Required work |
Transcribe exactly, and only, the lines that fall between the line containing "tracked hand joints" and the last line of the material, both ends included, omitting any pictures.

[Recorded information Boundary: Start]

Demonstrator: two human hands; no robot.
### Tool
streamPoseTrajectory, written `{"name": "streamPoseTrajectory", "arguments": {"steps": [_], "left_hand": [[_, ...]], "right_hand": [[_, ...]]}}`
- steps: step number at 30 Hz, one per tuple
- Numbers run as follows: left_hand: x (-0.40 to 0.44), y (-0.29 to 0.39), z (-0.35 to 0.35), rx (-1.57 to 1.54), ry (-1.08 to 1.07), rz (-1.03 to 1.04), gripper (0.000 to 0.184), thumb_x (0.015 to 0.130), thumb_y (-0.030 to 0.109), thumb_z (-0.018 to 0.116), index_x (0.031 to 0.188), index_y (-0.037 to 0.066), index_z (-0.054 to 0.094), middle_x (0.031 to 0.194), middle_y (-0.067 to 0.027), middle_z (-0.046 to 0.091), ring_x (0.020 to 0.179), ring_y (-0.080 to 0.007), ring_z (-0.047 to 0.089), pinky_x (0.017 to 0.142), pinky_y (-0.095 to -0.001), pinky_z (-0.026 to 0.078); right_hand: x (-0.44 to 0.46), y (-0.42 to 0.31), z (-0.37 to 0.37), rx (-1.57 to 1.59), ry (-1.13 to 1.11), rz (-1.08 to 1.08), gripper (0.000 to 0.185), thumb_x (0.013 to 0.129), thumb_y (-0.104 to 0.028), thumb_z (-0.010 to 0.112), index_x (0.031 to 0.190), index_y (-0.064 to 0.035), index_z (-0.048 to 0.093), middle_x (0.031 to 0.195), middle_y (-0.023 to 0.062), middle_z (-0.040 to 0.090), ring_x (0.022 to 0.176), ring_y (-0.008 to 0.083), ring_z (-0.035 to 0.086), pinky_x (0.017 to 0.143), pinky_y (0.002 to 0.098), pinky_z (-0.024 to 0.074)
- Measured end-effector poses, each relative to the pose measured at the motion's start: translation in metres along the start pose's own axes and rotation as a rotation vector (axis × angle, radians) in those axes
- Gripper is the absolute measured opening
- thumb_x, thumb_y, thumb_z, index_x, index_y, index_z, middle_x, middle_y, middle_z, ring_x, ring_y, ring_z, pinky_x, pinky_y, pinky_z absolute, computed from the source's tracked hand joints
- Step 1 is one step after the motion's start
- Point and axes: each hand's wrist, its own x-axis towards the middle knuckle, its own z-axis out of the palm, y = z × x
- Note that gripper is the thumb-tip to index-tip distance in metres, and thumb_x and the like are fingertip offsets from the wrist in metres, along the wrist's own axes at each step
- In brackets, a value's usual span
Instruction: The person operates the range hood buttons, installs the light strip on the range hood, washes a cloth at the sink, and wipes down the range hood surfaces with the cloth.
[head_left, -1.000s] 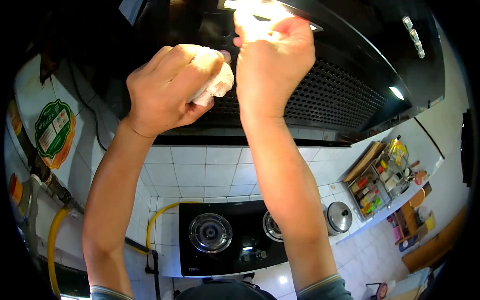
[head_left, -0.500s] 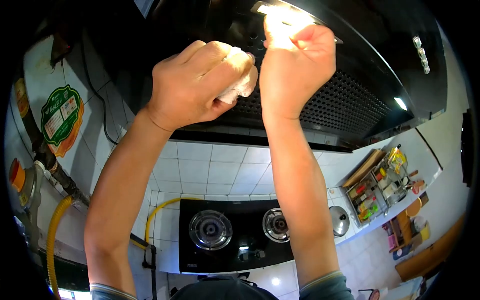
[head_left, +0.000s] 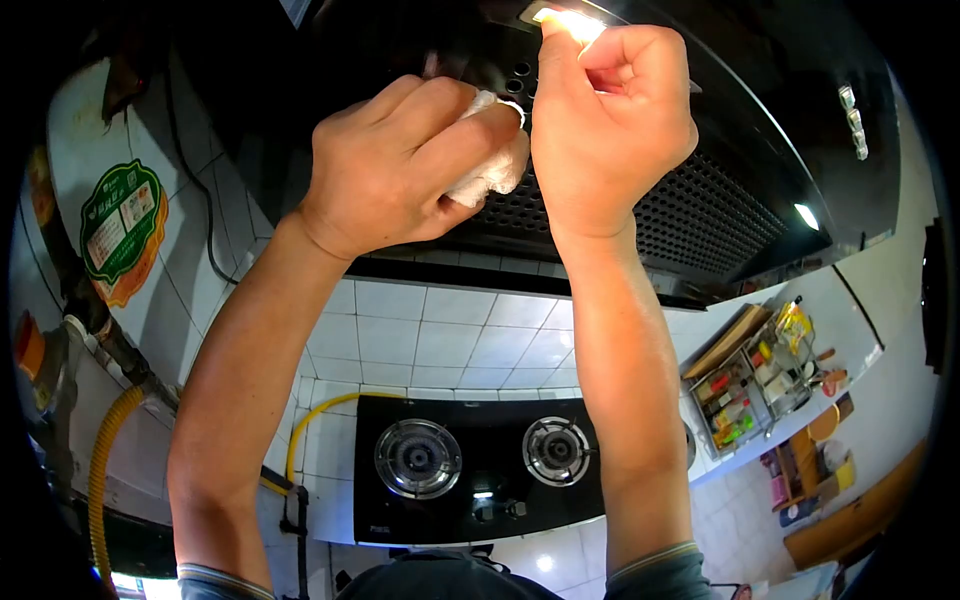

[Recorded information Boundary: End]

Solution to this problem |
- thumb_x, thumb_y, thumb_z, index_x, index_y, index_z, middle_x, middle_y, middle_z, ring_x, ring_y, ring_z, pinky_x, pinky_y, pinky_z absolute, computed from the source's tracked hand joints
- Step 1 is one step after the motion's start
- Point and axes: each hand's wrist, its own x-axis towards the middle knuckle, its own z-axis out of the palm, y = z × x
- Note that gripper is the thumb-tip to index-tip distance in metres, and thumb_x and the like are fingertip offsets from the wrist in metres, along the wrist's own axes at each step
- In brackets, a value's usual span
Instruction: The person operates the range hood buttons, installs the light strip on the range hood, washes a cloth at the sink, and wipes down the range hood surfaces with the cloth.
[head_left, -1.000s] 
[head_left, -0.500s] 
[head_left, +0.000s] 

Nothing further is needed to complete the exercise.